The names are the same, the way we run them is very different. Happy's is probably better, but mine is more fun (and cheaper)

John said...


Some other blogs by firefighters with more concentration on the fire side: (good for the Truckies)

Anonymous said...

Happy, when you described the Squad you made me laugh - I still have a huge smile on my face.

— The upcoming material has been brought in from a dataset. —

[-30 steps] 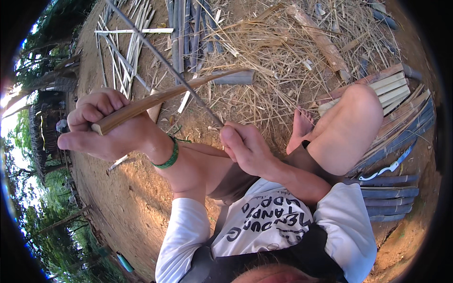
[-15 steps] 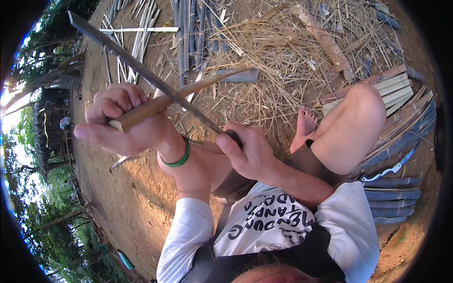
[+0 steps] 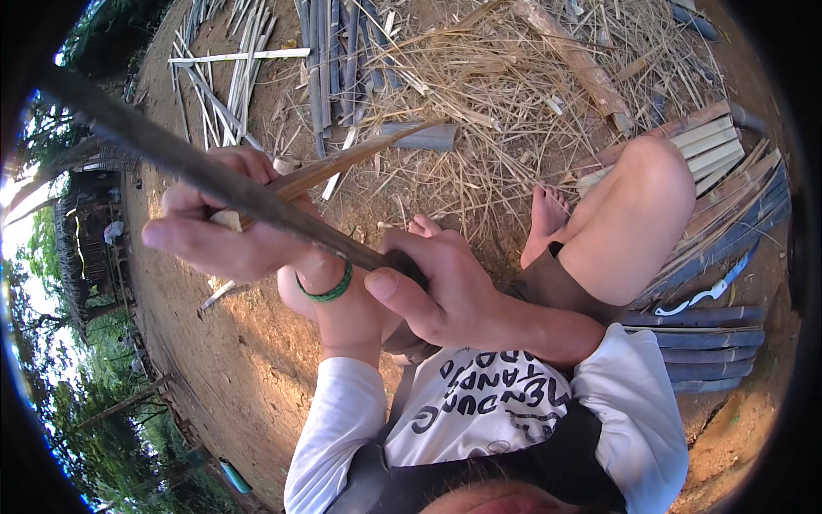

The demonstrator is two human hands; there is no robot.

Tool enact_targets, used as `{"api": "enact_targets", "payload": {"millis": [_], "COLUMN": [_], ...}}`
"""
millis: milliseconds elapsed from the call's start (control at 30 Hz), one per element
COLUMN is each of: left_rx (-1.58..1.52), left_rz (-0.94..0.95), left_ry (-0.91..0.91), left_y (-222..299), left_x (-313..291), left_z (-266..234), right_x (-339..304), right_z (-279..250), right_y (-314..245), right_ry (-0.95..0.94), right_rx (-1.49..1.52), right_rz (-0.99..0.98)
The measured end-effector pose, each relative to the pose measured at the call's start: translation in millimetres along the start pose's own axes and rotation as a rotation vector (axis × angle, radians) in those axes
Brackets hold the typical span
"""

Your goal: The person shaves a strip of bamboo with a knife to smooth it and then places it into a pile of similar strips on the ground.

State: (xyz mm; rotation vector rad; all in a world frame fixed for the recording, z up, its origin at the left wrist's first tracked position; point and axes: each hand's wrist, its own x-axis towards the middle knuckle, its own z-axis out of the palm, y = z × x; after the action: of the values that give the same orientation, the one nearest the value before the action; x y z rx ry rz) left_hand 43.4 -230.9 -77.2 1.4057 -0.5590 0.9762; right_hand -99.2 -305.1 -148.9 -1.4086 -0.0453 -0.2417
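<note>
My left hand (image 3: 248,257), with a green cord round its wrist, is closed on a split piece of bamboo (image 3: 342,163). The piece tapers to a thin tip that points away to the upper right. My right hand (image 3: 449,287) grips the dark handle of a machete (image 3: 197,171). Its long blade slants up to the left and passes in front of the bamboo and part of my left hand. Whether the blade touches the bamboo, I cannot tell.
Split bamboo strips (image 3: 244,81) and dark bamboo lengths (image 3: 330,68) lie on the ground ahead. Straw-like shavings (image 3: 505,94) surround a pale log (image 3: 578,64). At my right are stacked bamboo slats (image 3: 711,355) and a tool with a curved white handle (image 3: 681,306).
The machete has swung nearer the camera, and its blade now covers part of my left hand. My right hand has shifted slightly left. The bamboo piece stays in my left hand.
</note>
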Motion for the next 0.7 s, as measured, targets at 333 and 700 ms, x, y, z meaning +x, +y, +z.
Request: {"api": "enact_targets", "payload": {"millis": [333,700], "left_rx": [-0.289,-0.292], "left_rz": [0.031,-0.032], "left_ry": [-0.146,-0.104], "left_y": [-21.5,-23.9], "left_x": [4.3,0.8], "left_z": [-21.7,-15.9], "right_x": [8.0,13.1], "right_z": [-10.1,-16.8], "right_y": [17.2,68.2], "right_ry": [0.021,0.124], "right_rx": [-0.11,-0.151], "right_rz": [0.059,0.21]}}
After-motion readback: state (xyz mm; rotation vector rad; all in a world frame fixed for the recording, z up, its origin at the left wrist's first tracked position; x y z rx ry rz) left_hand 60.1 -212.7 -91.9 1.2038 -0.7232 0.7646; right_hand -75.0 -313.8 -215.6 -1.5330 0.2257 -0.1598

I know squads are many different things to many different departments; but in the department I dispatch for they are just an extra engine company the covers the station when the primary engine is unavailable (on a call, training, PR event, or broken (which never happens lol)).

You shouldn't talk up the Technically Trained FFs too much, their heads will get too big for their shoulders and explode. Okay, I know they are amazing, awesome, and fearless but so are all FFs. The Technically Trained FFs just signed up for more training and classroom time.

Nice overview thought, I liked it a lot.

Chris said...



Anonymous said...

Your comment on the quint was feaking hilarious! As the son of a recently retired Captain, and former lowly student worker for the local county's training division, I can completely identify with your loathing of this piece of rubbish. And overall, a very well written breakdown.